Waldemar Kita prêt à quitter le FC Nantes ?


Vendredi 30 Janvier 2026 15:05 - écrit par



« Dernière saison » ou nouvelle pirouette médiatique de Waldemar Kita au FC Nantes ? La question agite une nouvelle fois la Jonelière, après une intervention interne du président devant ses salariés.

Mardi, le patron nantais a confié en réunion qu’il vivait « peut-être une de [ses] dernières saisons à la tête du FC Nantes », dans des propos rapportés par RMC Sport. Un aveu lourd de sens dans un club où la défiance envers l’actionnaire est profonde, sur fond de résultats sportifs irréguliers et de contestation récurrente des tribunes. Mais ces déclarations s’inscrivent aussi dans un historique de signaux ambigus : Waldemar Kita s’est déjà dit ouvert à une vente, tout en repoussant des offres plus ou moins sérieuses.

Kita contesté chez les Canaris

Propriétaire du FC Nantes depuis 2007, Waldemar Kita a accompagné le retour du club en Ligue 1 en 2013, sans jamais retrouver durablement le lustre de l’ère « jeu à la nantaise ». Sa gouvernance reste marquée par des changements fréquents d’entraîneurs, des relations tendues avec une partie de la presse et un climat conflictuel avec les supporters. Sur le plan économique, le club dépend fortement de lui : il a récemment dû réinjecter environ 45 M€ pour combler les pertes d’un exercice 2025 déficitaire, avec un endettement proche de 63 M€ et une masse salariale explosive.
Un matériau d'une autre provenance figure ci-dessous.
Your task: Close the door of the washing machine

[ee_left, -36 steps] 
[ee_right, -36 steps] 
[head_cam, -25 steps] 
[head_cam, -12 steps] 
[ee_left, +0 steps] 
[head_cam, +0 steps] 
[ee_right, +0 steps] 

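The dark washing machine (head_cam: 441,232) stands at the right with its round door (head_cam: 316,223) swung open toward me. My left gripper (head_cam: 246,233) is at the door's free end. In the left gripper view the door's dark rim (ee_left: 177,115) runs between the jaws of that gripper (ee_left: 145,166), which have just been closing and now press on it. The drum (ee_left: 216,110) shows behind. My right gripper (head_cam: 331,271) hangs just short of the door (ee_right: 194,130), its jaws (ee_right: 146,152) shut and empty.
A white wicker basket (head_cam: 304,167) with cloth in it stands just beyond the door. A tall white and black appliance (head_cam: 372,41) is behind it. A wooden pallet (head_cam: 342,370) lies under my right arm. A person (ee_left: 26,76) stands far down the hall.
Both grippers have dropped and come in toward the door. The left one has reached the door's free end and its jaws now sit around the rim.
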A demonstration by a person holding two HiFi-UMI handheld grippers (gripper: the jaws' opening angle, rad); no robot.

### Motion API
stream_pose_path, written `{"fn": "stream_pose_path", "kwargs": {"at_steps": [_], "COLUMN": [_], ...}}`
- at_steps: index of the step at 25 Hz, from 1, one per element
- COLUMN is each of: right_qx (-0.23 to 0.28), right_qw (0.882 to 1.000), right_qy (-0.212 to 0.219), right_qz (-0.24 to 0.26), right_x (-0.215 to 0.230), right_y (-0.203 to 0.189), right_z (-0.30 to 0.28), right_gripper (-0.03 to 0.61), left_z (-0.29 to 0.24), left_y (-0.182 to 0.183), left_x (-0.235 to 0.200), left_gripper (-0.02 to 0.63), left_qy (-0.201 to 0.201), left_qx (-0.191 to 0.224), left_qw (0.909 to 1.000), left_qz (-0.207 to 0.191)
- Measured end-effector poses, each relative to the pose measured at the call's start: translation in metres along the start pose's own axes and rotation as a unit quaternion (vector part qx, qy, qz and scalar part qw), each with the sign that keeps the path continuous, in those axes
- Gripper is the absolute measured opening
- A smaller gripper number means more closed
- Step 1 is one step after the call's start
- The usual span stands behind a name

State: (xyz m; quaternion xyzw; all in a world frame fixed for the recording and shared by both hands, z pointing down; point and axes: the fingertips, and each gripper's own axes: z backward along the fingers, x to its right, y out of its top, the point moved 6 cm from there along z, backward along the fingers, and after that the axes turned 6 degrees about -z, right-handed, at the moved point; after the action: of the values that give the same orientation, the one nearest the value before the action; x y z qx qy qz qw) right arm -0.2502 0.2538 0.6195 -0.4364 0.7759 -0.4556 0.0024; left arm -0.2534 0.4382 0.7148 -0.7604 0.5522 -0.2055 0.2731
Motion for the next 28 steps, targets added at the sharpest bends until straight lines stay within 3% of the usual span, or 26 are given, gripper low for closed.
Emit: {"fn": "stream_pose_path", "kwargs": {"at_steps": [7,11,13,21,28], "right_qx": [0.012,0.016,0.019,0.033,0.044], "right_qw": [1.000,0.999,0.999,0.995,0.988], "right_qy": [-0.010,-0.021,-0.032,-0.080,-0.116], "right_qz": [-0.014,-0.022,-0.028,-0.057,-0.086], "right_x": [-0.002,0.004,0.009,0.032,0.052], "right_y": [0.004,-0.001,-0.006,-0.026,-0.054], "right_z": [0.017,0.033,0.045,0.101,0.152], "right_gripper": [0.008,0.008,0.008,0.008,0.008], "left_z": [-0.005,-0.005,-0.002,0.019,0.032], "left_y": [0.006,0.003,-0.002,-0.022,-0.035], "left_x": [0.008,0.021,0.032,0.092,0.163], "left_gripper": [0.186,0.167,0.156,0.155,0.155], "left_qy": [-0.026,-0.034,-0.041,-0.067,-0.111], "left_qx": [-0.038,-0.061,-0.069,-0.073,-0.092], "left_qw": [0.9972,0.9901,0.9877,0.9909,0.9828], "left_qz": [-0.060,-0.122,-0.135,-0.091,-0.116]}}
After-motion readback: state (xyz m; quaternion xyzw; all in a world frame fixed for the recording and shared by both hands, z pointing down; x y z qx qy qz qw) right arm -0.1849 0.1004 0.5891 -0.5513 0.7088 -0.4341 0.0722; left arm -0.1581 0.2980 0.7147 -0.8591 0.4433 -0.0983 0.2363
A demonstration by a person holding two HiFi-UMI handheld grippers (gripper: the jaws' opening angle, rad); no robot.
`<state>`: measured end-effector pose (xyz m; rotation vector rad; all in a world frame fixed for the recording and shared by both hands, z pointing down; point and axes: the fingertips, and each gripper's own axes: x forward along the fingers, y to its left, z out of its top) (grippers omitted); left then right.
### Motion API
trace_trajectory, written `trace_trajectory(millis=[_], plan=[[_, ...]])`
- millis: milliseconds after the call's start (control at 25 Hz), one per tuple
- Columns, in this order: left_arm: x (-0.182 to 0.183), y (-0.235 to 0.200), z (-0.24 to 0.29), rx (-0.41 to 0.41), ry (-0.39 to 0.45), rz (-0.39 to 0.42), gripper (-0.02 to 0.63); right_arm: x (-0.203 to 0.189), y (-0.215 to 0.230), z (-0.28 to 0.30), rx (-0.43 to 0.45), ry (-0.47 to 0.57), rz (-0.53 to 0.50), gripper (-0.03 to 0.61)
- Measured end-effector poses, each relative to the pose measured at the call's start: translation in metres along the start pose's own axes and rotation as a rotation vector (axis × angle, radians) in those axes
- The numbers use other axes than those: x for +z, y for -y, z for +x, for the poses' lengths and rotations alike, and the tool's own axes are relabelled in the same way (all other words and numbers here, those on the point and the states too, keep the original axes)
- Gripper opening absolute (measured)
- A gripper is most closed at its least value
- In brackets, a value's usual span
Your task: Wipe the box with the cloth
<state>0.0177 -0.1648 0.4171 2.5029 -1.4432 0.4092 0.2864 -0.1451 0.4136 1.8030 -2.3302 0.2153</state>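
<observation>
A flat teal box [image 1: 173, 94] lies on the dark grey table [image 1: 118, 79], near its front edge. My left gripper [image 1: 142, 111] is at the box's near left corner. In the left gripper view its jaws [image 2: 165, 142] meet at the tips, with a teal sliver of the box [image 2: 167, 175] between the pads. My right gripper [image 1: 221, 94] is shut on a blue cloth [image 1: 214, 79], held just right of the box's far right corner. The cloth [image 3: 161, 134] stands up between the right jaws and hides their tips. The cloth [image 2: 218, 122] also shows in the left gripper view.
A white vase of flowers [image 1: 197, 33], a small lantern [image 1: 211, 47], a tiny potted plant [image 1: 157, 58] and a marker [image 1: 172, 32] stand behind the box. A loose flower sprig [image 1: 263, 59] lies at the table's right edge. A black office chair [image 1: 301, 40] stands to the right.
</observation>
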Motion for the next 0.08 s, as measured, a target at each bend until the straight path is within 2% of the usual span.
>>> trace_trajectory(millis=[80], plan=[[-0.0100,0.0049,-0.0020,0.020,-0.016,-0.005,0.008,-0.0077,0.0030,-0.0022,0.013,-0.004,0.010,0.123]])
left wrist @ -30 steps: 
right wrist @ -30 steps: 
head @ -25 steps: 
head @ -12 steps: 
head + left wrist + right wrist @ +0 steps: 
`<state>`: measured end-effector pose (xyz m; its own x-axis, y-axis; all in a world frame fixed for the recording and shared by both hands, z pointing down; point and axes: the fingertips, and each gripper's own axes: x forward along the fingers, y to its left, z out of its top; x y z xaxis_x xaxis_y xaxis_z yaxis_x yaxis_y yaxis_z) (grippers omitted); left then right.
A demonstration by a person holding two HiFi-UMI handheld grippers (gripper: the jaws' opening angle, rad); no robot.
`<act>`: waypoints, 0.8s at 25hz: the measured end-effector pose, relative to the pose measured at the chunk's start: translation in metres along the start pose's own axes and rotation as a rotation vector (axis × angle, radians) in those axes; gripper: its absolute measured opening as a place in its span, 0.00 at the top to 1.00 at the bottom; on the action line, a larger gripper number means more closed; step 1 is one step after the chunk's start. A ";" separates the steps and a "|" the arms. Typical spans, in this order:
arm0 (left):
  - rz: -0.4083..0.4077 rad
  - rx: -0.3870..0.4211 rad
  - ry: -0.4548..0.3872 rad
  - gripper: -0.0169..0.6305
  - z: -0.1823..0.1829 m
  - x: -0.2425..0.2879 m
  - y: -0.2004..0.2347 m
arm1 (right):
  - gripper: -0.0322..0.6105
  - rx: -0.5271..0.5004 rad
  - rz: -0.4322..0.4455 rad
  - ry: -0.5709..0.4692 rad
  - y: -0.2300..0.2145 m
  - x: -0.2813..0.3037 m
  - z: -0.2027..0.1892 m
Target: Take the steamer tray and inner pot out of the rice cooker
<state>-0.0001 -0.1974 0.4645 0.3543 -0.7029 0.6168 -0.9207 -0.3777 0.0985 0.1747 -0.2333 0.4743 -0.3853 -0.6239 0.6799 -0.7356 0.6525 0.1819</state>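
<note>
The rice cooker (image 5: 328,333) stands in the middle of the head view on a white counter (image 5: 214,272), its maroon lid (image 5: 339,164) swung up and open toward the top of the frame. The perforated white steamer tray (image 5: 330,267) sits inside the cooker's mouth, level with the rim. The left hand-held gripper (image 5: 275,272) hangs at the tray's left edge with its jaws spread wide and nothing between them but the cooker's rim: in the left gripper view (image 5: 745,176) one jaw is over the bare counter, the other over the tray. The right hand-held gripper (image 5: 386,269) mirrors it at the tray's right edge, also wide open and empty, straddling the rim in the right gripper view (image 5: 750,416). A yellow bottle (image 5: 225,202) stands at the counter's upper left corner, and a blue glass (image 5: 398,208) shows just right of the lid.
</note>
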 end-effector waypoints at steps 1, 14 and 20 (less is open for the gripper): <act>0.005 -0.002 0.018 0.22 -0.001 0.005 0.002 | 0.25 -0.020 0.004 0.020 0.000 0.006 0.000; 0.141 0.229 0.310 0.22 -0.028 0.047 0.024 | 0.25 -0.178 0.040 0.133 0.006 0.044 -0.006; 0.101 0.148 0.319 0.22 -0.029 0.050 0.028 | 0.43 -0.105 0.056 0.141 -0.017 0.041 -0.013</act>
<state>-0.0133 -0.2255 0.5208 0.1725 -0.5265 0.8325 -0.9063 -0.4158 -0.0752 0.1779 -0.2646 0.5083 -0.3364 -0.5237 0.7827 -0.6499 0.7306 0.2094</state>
Une vente du FC Nantes écartée ?

L’hypothèse d’un départ de Kita pose une question centrale : à quelles conditions ? Evoque t'il une vente du club ? Pas forcément. Waldemar envisagerait surtout de passer totalement la main, plutôt que de vendre le club. Car oui, avec l'argent injecté dans le club ces dernières années, il faudrait une offre bien au delà des 150 millions d'euros pour convaincre l'homme d'affaires franco-polonais.

Passer la main, oui, mais à qui ? Son fil Franck Kita ? Ca serait la suite logique, mais qui est loin de ravir les supporters nantais, qui espèrent une chose : un départ définitif des Kita.